Weibliche Perspektiven auf prophetische Bibeltexte
Interview mit Theologin Jāna Jēruma-Grīnberga

© Ralfs Kokins
Für viele Frauen ist der „Weltuntergang“ eine tägliche Erfahrung – zum Beispiel, weil sie im eigenen Zuhause in Angst leben oder systemischer, teils tödlicher Gewalt ausgesetzt sind. In der biblischen Tradition handeln apokalyptische Texte nicht nur von Zerstörung, sondern auch von der Offenbarung der Wahrheit, von Widerstand gegen die Herrschenden und von der Hoffnung auf Veränderung. Wie beeinflussen spezifisch weibliche Erfahrungen die Sicht auf solche Texte? Und was bedeutet es für Frauen, dass sie in vielen Teilen der Welt bis heute um den Zugang zu Bildung kämpfen müssen?
Fragen an die britisch-lettische Theologin Jāna Jēruma-Grīnberga, die im September und Oktober bei zwei Veranstaltungen unserer Europäischen Bibeldialoge über diese Themen spricht.
Deuten Frauen prophetische Texte anders als Männer?
Jāna Jēruma-Grīnberga: Ja! Aber nicht alle Frauen interpretieren sie gleich. Eine feministische Theologin etwa wird sie anders verstehen als eine konservative Protestantin mit einem traditionellen Rollenverständnis. In den USA vertreten zum Beispiel Feministinnen verschiedener Traditionen, die sich auf die Erfahrungen bestimmter ethnischer Gruppen beziehen, ganz unterschiedliche Auslegungen.
Welche Rolle spielen die biblischen Offenbarungen für das Leben heutiger Frauen?
Jēruma-Grīnberga: Wir neigen dazu, vor allem die für uns besonders relevanten Teile der Bibel in unser Leben einzubeziehen. Wo in der Bibel finden Frauen in aussichtslosen Situationen Hoffnung? Vielleicht gerade in der Offenbarung mit ihrem Versprechen, dass Kriege oder Qualen endlich sind. Vielleicht auch in der Bergpredigt als Manifest der Gerechtigkeit, der Gnade und der Liebe, das Hoffnung stiftet.
Ist das Paradies verloren oder gibt es Hoffnung, es wiederzuerlangen?
Jēruma-Grīnberga: Das hängt davon ab, wie wir das Paradies definieren. Wenn wir darunter den mythischen Ort des Sündenfalls verstehen, gibt es natürlich kein Zurück dorthin. Aber wir könnten einen neuen Garten Eden schaffen – einen, der die ganze Erde umfasst und alles, was sie bewohnt. Wir müssten nur den Mut haben, zusammenzuarbeiten und uns von Gottes Gnade leiten zu lassen.
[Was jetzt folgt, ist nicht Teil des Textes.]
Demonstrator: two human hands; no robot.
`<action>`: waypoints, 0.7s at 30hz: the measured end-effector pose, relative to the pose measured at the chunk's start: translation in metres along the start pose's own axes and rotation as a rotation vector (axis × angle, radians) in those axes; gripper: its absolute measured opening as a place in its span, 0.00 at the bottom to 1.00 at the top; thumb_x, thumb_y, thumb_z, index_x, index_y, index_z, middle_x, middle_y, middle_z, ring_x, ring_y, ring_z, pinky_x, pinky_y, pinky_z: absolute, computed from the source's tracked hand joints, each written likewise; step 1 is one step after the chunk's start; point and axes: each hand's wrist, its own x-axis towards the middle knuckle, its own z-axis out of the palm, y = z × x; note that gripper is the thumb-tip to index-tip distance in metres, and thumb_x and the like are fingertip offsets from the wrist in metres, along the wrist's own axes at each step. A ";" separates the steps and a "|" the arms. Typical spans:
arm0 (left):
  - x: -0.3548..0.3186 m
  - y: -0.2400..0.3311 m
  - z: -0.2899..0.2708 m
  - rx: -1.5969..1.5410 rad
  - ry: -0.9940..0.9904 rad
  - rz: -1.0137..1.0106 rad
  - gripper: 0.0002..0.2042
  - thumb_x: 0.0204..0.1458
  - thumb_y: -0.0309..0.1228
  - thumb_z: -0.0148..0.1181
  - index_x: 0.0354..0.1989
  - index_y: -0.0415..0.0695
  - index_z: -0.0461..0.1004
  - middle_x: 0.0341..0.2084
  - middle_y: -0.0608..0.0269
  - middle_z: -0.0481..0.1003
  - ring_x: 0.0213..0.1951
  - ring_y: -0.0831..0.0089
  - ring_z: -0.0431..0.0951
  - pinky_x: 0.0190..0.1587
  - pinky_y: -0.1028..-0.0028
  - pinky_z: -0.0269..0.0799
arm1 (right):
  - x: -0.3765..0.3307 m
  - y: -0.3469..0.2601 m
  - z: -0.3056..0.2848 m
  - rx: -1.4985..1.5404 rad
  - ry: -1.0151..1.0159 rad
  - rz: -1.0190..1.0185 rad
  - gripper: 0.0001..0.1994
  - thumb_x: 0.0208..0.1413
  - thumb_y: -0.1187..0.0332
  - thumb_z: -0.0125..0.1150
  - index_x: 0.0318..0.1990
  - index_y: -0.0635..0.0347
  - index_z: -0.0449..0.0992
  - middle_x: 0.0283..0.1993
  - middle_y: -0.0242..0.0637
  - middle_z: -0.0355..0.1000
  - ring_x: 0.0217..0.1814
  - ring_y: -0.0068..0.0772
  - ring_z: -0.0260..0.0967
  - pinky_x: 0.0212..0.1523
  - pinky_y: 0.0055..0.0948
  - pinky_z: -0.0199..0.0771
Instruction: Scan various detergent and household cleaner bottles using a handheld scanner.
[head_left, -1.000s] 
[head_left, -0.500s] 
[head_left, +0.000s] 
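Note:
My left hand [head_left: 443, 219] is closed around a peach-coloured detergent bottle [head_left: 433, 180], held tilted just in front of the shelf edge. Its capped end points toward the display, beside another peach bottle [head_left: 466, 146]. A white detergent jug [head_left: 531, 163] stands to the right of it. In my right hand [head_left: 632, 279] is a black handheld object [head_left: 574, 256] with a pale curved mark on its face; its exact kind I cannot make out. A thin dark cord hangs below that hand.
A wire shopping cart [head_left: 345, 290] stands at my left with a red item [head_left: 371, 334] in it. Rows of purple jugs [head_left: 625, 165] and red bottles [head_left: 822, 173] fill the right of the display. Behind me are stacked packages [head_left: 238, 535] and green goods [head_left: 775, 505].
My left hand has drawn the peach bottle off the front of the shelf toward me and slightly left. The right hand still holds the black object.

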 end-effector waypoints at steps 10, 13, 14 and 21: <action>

Was motiviert Sie, auf diesen neuen Garten Eden hinzuarbeiten?
Jēruma-Grīnberga: Eine der Haupttriebfedern eines gelebten christlichen Glaubens ist Gerechtigkeit. Alle Aspekte einer vom Glauben geleiteten Gerechtigkeit sind untrennbar miteinander verwoben. Geschlechtergerechtigkeit, Rassengerechtigkeit, wirtschaftliche und ökologische Gerechtigkeit sind verschiedene Facetten des einen Strebens, die Realität der Gnade und Barmherzigkeit Gottes mit Leben zu erfüllen.
Sind die christlichen Kirchen dabei eine Chance oder eher ein Hindernis?
Jēruma-Grīnberga: Aus den Kirchen erwächst die vielleicht größte Chance auf echten Wandel, eine echte Vision und darauf, den Mächtigen die Wahrheit zu sagen. Denn Kirchen sind nicht an Wahlperioden gebunden, sondern können viel langfristiger denken und handeln. Zugleich können sie gerade dort, wo sie eine traditionalistische, fundamentalistische oder frauenfeindliche Theologie vertreten, ein schreckliches Hindernis für alle Fragen der Gerechtigkeit sein.
Jāna Jēruma-Grīnberga ist emeritierte Bischöfin der Lutherischen Kirche in Großbritannien und Co-Präsidentin der Anglikanisch-Lutherischen Gesellschaft. Sie wurde 2009 als erste Frau in Großbritannien zur Bischöfin geweiht und engagiert sich bis heute für die Ordination von Frauen.